## Information shown

----

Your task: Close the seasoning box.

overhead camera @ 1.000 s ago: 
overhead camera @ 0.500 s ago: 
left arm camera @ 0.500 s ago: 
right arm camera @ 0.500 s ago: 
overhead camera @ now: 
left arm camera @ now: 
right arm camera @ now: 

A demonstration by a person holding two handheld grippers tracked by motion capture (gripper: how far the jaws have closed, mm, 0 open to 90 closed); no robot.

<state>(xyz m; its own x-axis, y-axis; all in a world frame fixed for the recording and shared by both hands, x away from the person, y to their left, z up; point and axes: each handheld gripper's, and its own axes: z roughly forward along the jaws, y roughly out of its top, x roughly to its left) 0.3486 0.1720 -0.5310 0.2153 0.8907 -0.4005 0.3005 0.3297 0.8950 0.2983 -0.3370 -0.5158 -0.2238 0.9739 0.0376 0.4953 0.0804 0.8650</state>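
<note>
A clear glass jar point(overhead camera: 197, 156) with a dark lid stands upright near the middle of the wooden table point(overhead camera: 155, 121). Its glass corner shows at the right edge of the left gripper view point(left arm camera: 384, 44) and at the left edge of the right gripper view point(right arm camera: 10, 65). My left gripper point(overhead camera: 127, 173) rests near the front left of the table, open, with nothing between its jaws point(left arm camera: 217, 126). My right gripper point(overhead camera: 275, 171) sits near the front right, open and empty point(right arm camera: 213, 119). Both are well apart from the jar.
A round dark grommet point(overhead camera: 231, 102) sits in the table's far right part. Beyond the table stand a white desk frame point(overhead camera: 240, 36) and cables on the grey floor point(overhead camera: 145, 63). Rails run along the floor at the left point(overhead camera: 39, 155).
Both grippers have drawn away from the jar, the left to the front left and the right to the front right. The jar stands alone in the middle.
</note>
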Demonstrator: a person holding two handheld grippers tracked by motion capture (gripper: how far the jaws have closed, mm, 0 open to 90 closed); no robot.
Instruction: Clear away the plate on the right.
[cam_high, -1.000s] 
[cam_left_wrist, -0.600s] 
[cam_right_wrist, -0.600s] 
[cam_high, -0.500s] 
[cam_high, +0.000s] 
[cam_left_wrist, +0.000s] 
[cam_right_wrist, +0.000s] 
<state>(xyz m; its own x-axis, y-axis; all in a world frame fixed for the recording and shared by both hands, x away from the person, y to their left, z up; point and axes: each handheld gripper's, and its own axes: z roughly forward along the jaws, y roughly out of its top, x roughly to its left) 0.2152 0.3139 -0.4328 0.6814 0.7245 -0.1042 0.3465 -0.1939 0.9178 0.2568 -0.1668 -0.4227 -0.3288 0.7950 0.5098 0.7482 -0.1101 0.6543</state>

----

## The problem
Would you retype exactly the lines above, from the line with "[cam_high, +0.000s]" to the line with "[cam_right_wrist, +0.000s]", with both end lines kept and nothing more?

## Output for this task
[cam_high, +0.000s] 
[cam_left_wrist, +0.000s] 
[cam_right_wrist, +0.000s] 

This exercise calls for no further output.